What the task asks: Retype word for word the first line of the listing and each line after it up to the line with "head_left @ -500", with the pictures taken out.

■ ■ ■ ■ ■ ■ ■

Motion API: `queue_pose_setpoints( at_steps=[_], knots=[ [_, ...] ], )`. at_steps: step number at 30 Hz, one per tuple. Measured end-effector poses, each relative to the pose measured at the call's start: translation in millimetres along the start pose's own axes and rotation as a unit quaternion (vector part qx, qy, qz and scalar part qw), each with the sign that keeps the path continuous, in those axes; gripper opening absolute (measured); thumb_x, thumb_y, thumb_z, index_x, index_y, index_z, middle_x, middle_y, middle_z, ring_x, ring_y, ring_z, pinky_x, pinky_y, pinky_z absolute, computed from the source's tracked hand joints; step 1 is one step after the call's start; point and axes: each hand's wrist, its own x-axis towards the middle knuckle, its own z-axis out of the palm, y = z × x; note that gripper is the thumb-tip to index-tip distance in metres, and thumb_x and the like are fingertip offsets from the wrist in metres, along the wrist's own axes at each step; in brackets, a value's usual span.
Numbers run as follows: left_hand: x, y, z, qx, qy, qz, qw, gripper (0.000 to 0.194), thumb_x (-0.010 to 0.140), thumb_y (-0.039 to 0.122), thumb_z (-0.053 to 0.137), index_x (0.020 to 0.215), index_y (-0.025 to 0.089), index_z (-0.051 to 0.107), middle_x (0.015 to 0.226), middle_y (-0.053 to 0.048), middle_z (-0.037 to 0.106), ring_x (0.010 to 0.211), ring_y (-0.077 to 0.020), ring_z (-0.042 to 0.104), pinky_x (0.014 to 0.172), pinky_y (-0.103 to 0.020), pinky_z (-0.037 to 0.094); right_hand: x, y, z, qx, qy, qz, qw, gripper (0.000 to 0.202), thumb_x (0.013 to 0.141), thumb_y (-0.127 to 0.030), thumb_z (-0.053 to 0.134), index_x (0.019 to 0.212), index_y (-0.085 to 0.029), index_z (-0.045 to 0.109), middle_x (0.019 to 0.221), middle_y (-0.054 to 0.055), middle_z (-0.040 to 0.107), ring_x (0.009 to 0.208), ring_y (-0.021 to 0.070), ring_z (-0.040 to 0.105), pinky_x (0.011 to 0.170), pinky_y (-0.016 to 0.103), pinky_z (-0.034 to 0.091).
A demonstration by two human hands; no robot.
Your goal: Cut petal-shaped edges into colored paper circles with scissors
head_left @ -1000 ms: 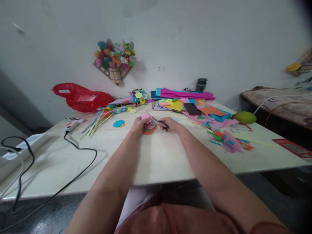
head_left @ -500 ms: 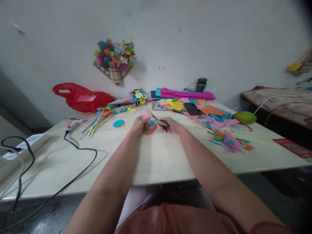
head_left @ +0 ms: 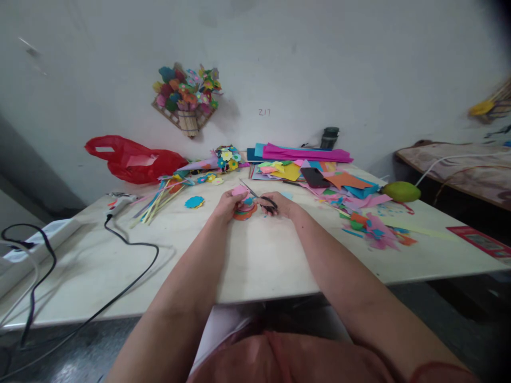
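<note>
My left hand [head_left: 228,204] pinches a small pink paper piece [head_left: 240,190] above the middle of the table. Black-handled scissors [head_left: 269,202] are in my right hand [head_left: 275,204], their blades pointing up and left toward the pink piece. Whether the blades touch the paper cannot be made out. Between and below my hands lies a small pile of round cut pieces, with an orange piece [head_left: 244,215] at the bottom. A blue scalloped piece [head_left: 194,202] rests on a yellow one to the left of my left hand.
Coloured paper sheets [head_left: 307,154], a dark phone [head_left: 315,177] and scraps [head_left: 379,231] lie at the back and right. Left are paper strips [head_left: 159,205], a red bag [head_left: 139,159], a glue gun [head_left: 120,205] with its cord and a power strip [head_left: 43,242].
The pink piece in my left hand shows a slightly different outline, and its angle has shifted a little. Both hands have stayed in nearly the same place.
</note>
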Motion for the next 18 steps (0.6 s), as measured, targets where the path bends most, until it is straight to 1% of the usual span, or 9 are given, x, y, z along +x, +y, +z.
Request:
queue_pose_setpoints(
  at_steps=[5, 10, 18],
  knots=[
    [-0.1, -0.1, 0.5, -0.002, -0.006, 0.002, 1.0, 0.04, 0.053, 0.029, 0.091, 0.056, 0.014, 0.054, 0.046, 0.004, 0.047, 0.043, -0.0048, 0.036, 0.046, -0.022, 0.028, 1.4, 1.8, -0.2, -0.005, 0.002, 0.0, 1.0, 0.029, 0.092, -0.034, 0.065, 0.071, -0.015, 0.057, 0.053, -0.002, 0.059, 0.036, 0.005, 0.047, 0.03, 0.017, 0.024],
    [-0.5, -0.2, 0.2, -0.006, -0.012, 0.004, 1.0, 0.042, 0.051, 0.031, 0.092, 0.056, 0.014, 0.054, 0.046, 0.004, 0.046, 0.043, -0.0047, 0.036, 0.046, -0.023, 0.027, -1.1, -1.3, 0.8, -0.006, 0.005, 0.003, 1.0, 0.029, 0.091, -0.035, 0.066, 0.071, -0.016, 0.056, 0.052, -0.003, 0.058, 0.036, 0.0051, 0.047, 0.031, 0.017, 0.024],
    [-0.1, 0.3, 0.2, -0.004, -0.009, -0.006, 1.0, 0.041, 0.052, 0.03, 0.092, 0.057, 0.015, 0.054, 0.045, 0.004, 0.046, 0.043, -0.0046, 0.035, 0.045, -0.022, 0.027, -1.4, -2.1, 1.3, -0.008, -0.002, -0.002, 1.0, 0.03, 0.09, -0.036, 0.065, 0.07, -0.016, 0.055, 0.05, -0.003, 0.057, 0.035, 0.0051, 0.045, 0.031, 0.017, 0.023]
  ],
)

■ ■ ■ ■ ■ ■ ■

Result of the exercise:
Motion API: `queue_pose_setpoints( at_steps=[_], knots=[ [_, ...] ], )`. at_steps: step number at 30 Hz, one per tuple. Measured end-effector poses, each relative to the pose measured at the call's start: translation in millimetres along the start pose's own axes and rotation as a unit quaternion (vector part qx, qy, qz and scalar part qw), each with the sign that keeps the path continuous, in those axes; gripper opening absolute (measured); thumb_x, thumb_y, thumb_z, index_x, index_y, index_z, middle_x, middle_y, middle_z, ring_x, ring_y, ring_z, pinky_x, pinky_y, pinky_z absolute, computed from the source's tracked hand joints; step 1 is one step after the call's start; point and axes: each hand's wrist, its own x-axis towards the middle knuckle, its own z-axis out of the palm, y = z × x; note that gripper is the thumb-tip to index-tip distance in metres, and thumb_x and the like are fingertip offsets from the wrist in metres, along the wrist's own axes at each step; in brackets, a value's usual span.
Numbers run as follows: left_hand: x, y, z, qx, qy, qz, qw, gripper (0.000 to 0.194), thumb_x (-0.010 to 0.140), thumb_y (-0.039 to 0.122), thumb_z (-0.053 to 0.137), index_x (0.020 to 0.215), index_y (-0.025 to 0.089), index_z (-0.051 to 0.107), middle_x (0.015 to 0.226), middle_y (-0.053 to 0.048), middle_z (-0.037 to 0.106), ring_x (0.010 to 0.211), ring_y (-0.077 to 0.020), ring_z (-0.042 to 0.104), pinky_x (0.014 to 0.172), pinky_y (-0.103 to 0.020), pinky_z (-0.037 to 0.094); right_hand: x, y, z, qx, qy, qz, qw, gripper (0.000 to 0.202), thumb_x (0.013 to 0.141), thumb_y (-0.127 to 0.030), thumb_z (-0.053 to 0.134), index_x (0.019 to 0.212), index_y (-0.085 to 0.029), index_z (-0.045 to 0.109), middle_x (0.019 to 0.221), middle_y (-0.054 to 0.055), middle_z (-0.040 to 0.107), ring_x (0.009 to 0.208), ring_y (-0.021 to 0.070), ring_z (-0.040 to 0.105), pinky_x (0.011 to 0.170), pinky_y (-0.016 to 0.103), pinky_z (-0.034 to 0.091).
A demonstration by two human hands; no robot.
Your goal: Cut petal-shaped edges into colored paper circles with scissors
head_left @ -1000 ms: 
head_left @ -500 ms: 

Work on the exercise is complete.